The recreational harvest of razor clams as well as Mussels is closed from the Columbia River to the California but remains open for Bay Clams but probably not worthwhile ’til after the flood, so to speak.
Anglers are reminded of the upcoming Spring All-Depth Halibut season, open days for which be Thursday, Friday and Saturday for the Central Coast Sub-Area which is from Cape Falcon to Humbug Mountain. A good season is expected with a quota of 51,712 pounds. The opener for this fishery will be May 11th through 13th.
Whenever there’s a day when the surf lays down a bit and ocean breezes tame, there will be surf perch to catch and it doesn’t matter what part of the coast you’re on. Find a steep beach where waves are breaking closer to the beach, indicating deep water. Cast natural baits like sand shrimp or mussels but results seem to be just as good on Berkeley Gulp soft plastics.
Author, publisher and prolific blogger, Pete Heley (peteheley.com) reports to us from Reedsport, “Outside of continued cool, often rainy weather, most of the news this week has been good.
The ODFW Commission reversed their earlier vote regarding Columbia River gillnetting by a unanimous 7 – 0 vote and may now be considered “back on the reservation”. Kudos to the Washington Fish Commission for refusing to agree with the earlier vote of the Oregon Commission. Even better, the portion of salmon allotted to sport anglers was increased. Newspapers and various online fishing forums are giving this subject the in-depth coverage it deserves.
It was decided that the first of Oregon’s “free fishing weekends” this year will be April 22nd and 23rd – a weekend when there should be multiple fishing options. The regular “free fishing weekend”, before Oregon added additional such weekends will be June 3rd and 4th this year – also a good time to fish and that date should offer better crabbing.

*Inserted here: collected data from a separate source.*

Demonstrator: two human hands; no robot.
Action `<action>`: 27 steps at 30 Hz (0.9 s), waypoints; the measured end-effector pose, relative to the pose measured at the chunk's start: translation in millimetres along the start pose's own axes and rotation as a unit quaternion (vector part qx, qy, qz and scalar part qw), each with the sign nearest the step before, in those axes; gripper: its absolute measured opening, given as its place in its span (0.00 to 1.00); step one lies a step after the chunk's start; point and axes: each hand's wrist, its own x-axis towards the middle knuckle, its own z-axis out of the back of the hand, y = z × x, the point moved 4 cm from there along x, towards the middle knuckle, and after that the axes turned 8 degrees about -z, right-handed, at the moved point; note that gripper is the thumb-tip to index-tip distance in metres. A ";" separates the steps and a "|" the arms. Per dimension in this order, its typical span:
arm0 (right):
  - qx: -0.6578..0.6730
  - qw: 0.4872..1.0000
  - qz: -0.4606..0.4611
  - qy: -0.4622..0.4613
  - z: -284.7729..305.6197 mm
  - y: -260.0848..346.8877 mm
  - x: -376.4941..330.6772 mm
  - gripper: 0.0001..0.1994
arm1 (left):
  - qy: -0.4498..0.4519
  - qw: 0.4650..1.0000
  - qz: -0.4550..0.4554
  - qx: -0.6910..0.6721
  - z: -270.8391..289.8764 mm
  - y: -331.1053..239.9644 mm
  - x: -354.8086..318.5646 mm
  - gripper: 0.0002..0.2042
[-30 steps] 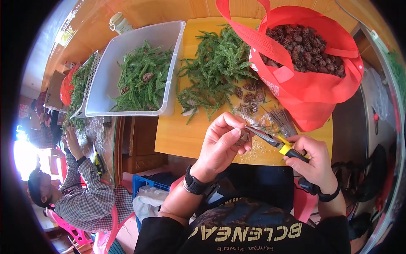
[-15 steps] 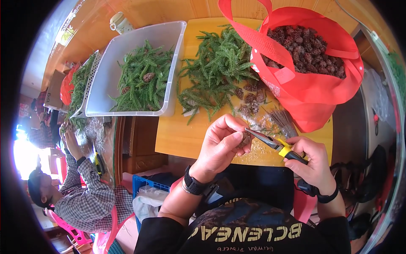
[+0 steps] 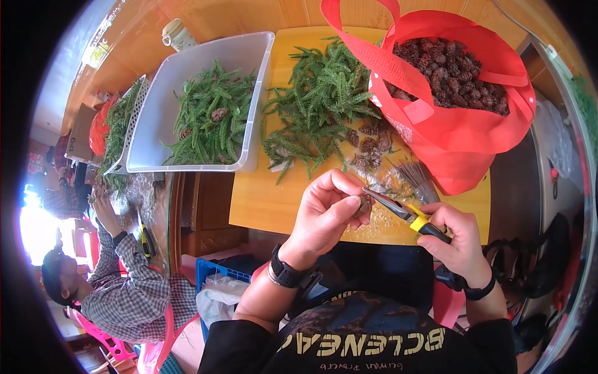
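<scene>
1. Holding a small pine cone (image 3: 363,207) in the left hand (image 3: 324,215), fingers pinched tight around it, just above the near edge of the yellow bench (image 3: 261,199).
2. Right hand (image 3: 458,240) is closed on the yellow handles of the pliers (image 3: 398,212); pliers tip touches the cone held in the left grip.
3. Landmark = yellow bench. Both hands sit at its near edge, right of centre.
4. On the bench, far right: red bag (image 3: 461,134), open and full of brown pine cones; it overhangs the right edge.
5. Bench centre: loose pile of green sprigs (image 3: 317,112), spread between the bag and the left side.
6. Just beyond the hands: a few loose cones (image 3: 369,146) and a bundle of thin wires (image 3: 418,179), lying between the hands and the bag.
7. Pale debris is scattered on the bench surface under the hands.
8. Left of the bench: white plastic tub (image 3: 156,106) holding more sprigs and a couple of cones; it overlaps the bench's left edge.
9. Further left of the tub: a white mesh tray (image 3: 134,121) with greenery.
10. Below left, well apart from the bench: another person in a checked shirt (image 3: 134,293), working at a separate surface.
11. Nothing blocks the view of the cone-to-pliers contact; the left fingers cover most of the cone.
</scene>
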 end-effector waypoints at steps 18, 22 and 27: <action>0.042 0.994 -0.079 -0.059 -7.7 -6.4 -7.4 0.14 | -0.055 0.993 -0.021 0.105 -9.8 -13.5 3.5 0.08; 0.017 0.997 -0.042 -0.068 -9.7 -8.4 -6.8 0.14 | -0.025 0.998 0.048 0.040 -2.1 -5.2 0.4 0.07; -0.003 0.997 -0.037 -0.066 -9.7 -9.1 -5.5 0.14 | -0.015 0.884 -0.208 0.418 -20.4 -20.8 -1.9 0.11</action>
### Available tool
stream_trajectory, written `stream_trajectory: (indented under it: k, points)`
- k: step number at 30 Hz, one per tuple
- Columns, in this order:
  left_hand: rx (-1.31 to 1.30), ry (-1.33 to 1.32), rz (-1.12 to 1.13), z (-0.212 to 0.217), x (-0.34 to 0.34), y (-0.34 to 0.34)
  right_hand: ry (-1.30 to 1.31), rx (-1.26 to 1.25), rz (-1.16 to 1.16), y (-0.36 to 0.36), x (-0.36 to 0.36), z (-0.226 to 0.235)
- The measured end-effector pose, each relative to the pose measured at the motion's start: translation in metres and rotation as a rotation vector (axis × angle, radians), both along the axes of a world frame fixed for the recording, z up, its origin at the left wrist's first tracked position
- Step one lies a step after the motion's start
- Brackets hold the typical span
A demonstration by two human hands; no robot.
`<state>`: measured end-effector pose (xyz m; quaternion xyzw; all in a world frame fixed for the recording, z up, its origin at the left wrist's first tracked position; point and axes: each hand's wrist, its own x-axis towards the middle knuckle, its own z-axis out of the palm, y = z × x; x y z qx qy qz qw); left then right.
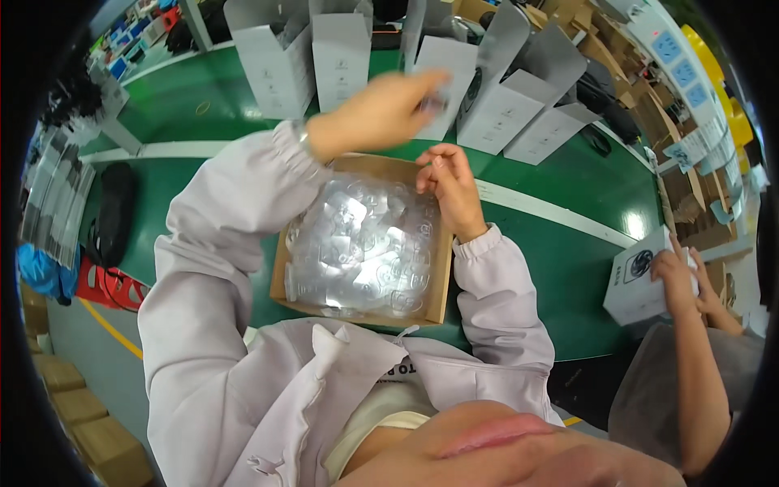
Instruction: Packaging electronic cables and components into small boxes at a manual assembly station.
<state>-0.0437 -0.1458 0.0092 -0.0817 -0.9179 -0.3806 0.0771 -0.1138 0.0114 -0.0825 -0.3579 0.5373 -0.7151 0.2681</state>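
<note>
Left hand (381, 109), upper centre of the frame: fingers pinched together on a small clear plastic piece (434, 101), blurred, lifted above the cardboard tray (442, 280). Right hand (450, 191), just below it: fingers curled, tips at the tray's upper right corner, holding nothing that can be made out. The tray, centre frame, is full of clear plastic pieces (361, 247); judged early. Open white boxes (341, 57) stand behind. Both sleeved forearms rise from the lower edge.
</note>
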Motion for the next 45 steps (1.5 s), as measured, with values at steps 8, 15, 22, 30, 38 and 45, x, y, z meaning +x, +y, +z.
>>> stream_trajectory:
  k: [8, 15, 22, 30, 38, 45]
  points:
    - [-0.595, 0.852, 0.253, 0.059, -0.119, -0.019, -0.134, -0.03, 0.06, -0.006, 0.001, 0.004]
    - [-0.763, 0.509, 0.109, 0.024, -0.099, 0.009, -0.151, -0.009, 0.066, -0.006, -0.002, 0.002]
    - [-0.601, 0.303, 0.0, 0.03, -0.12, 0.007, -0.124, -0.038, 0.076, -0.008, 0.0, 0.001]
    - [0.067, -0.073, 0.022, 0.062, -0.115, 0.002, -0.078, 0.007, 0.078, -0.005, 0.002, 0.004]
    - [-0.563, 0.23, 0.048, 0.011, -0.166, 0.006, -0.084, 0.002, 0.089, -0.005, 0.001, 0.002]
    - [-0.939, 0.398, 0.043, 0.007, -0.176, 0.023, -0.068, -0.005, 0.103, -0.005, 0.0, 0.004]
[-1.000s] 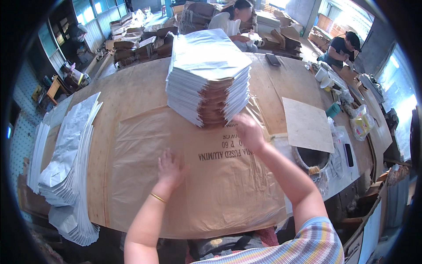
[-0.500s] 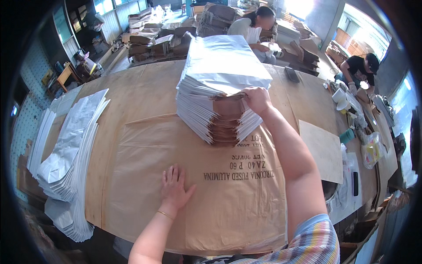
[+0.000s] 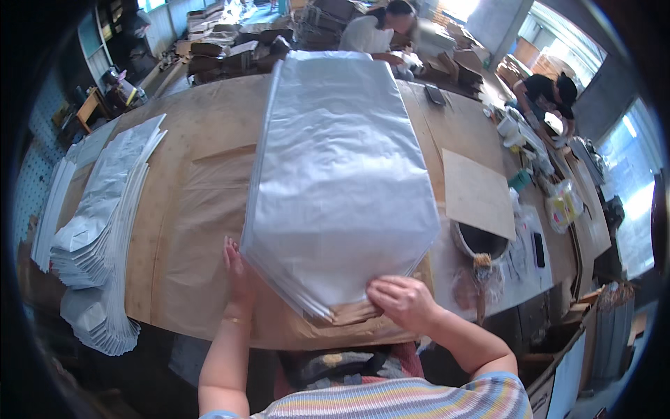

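Observation:
A stack of long white paper bags with pointed, brown-tipped ends lies lengthwise in front of me, its tips toward my body. My right hand is closed on the near brown tip of the bags, thumb and fingers pinching the layered edge. Beside the stack's near left edge stands my left hand, fingers stretched out and pointing up; its palm is close to the bag edges, and whether it presses on them I cannot tell. Underneath, a brown paper sack lies flat, mostly covered by the white stack.
More fanned white bags lie at the table's left. On the right are a beige board, a dark round basin, a brush and a black phone. Two people work beyond the table, among piles of brown bags.
The white stack has come toward me, drawn by my right hand, and now covers most of the brown sack. My left hand has lifted off the sack and turned upright beside the stack.

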The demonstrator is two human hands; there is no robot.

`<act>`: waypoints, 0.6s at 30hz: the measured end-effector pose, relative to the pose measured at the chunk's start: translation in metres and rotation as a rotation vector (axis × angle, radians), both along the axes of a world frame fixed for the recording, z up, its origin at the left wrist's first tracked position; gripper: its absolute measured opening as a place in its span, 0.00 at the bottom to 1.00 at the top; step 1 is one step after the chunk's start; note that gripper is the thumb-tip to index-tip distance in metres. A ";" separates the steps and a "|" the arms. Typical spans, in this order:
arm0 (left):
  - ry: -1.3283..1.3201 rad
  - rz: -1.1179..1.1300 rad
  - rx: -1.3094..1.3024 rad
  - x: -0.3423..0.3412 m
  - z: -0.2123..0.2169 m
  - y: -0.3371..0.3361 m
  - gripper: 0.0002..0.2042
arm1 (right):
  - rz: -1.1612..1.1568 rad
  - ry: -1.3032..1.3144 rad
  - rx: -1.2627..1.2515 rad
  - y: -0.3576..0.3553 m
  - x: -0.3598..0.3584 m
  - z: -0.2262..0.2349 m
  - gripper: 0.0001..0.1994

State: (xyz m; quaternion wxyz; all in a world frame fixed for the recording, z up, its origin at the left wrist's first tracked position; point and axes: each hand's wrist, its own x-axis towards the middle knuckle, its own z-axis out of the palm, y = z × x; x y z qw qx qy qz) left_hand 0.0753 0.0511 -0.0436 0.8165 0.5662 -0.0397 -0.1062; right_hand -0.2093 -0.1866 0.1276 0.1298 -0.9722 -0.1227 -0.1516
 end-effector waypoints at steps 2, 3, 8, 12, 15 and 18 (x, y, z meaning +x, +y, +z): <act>0.196 -0.194 -0.130 -0.047 0.047 0.007 0.34 | 0.033 0.284 0.374 0.001 -0.049 -0.036 0.18; 0.064 -0.243 0.079 -0.056 0.050 0.013 0.33 | -0.049 0.142 0.353 -0.003 -0.055 -0.039 0.22; -0.154 -0.303 0.441 -0.069 0.053 -0.001 0.31 | -1.016 -0.313 1.042 -0.084 -0.033 -0.109 0.33; -0.131 -0.216 0.400 -0.069 0.046 0.000 0.28 | -0.932 -0.062 1.004 -0.079 -0.009 -0.127 0.30; -0.373 -0.239 0.559 -0.100 0.045 0.000 0.22 | -1.014 -0.252 1.084 -0.090 -0.022 -0.162 0.26; -0.510 -0.058 0.831 -0.092 0.029 -0.009 0.22 | -0.950 -0.187 1.056 -0.079 -0.023 -0.152 0.25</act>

Also, it appears that Soda Springs Reservoir, a 25-acre reservoir on the North Umpqua River will reopen to fishing next year. The reservoir has been closed the last few years following work on the dam that opened up several miles of the North Umpqua above the reservoir for salmon and steelhead spawning. The proposed regulation change was made after fisheries personnel observed large trout, mostly brown trout, feeding on smolts. Sometimes common sense does prevail.
The ocean Chinook salmon season opened as usual on March 15th. However, the season is “locked in” only through April at which time there will be an evaluation and the season may not last until its usual Oct. 31st closure.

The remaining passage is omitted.